Green Maja, Cabble Adam, Bailey Michael, Kappell Maria L, Billet Bart, Kim Choll W, Singh Jaspal R, Suthar Manish, Kalia Hemant, Kappell Shari, Chakravarthy Krishnan
Department of Pain Medicine, NXTSTIM Inc., San Diego, CA, USA.
Department of Neuroscience, Monash University, Clayton, Victoria, Australia.
J Pain Res. 2025 Aug 23;18:4337-4348. doi: 10.2147/JPR.S544476. eCollection 2025.

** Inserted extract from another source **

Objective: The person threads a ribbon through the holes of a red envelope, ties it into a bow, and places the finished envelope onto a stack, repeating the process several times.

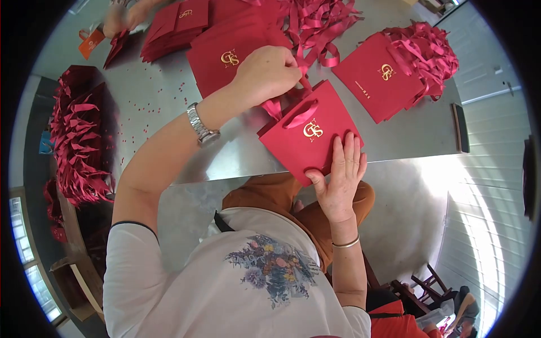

Chronic pain is a leading cause of disability worldwide, and conventional pharmacologic treatments are often limited by side effects, inadequate efficacy, and risk of dependency. Non-invasive neuromodulation therapies such as TENS and EMS offer alternatives but are traditionally constrained by fixed stimulation protocols and low user engagement.
To evaluate the 24-month real-world effectiveness of EcoAI™, an AI-driven wearable system delivering adaptive TENS and EMS for chronic pain management in community settings.
This retrospective observational cohort study analyzed de-identified data from 2135 adult users across the United States between January 2023 and March 2025. All users completed at least one therapy session and submitted symptom data via a mobile application.
EcoAI delivers transcutaneous electrical nerve stimulation (TENS) to modulate afferent pain signaling and electrical muscle stimulation (EMS) to improve local circulation and neuromuscular function. An embedded AI engine dynamically adjusts stimulation intensity, waveform, and duration based on user-reported outcomes and physiological markers.
Primary outcome: change in self-reported pain score (0-10 numeric scale). Secondary outcomes: mood, physical function, social engagement, work activity, and overall well-being. Session adherence and device usage patterns were also analyzed.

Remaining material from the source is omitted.